■ YOUR TASK: For the listing below, return the line containing "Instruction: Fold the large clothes", the line containing "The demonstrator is", and all lines in between, exactly as written and nothing else.

■ STORED DATA:
******************************

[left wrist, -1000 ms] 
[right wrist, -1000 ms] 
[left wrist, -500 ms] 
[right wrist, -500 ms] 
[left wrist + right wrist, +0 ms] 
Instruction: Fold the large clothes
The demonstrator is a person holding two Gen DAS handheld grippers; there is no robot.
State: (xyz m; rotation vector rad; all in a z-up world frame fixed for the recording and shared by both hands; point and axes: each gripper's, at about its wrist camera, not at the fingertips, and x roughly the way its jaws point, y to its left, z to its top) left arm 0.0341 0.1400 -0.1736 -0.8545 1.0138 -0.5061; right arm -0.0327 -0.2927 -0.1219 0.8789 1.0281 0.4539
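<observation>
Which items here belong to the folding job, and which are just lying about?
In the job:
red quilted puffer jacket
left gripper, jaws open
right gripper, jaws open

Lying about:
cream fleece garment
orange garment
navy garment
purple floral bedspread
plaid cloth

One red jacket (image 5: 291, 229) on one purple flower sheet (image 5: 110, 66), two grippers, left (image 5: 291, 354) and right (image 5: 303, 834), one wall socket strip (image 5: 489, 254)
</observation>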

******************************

■ RESULT:
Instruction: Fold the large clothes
The demonstrator is a person holding two Gen DAS handheld grippers; there is no robot.

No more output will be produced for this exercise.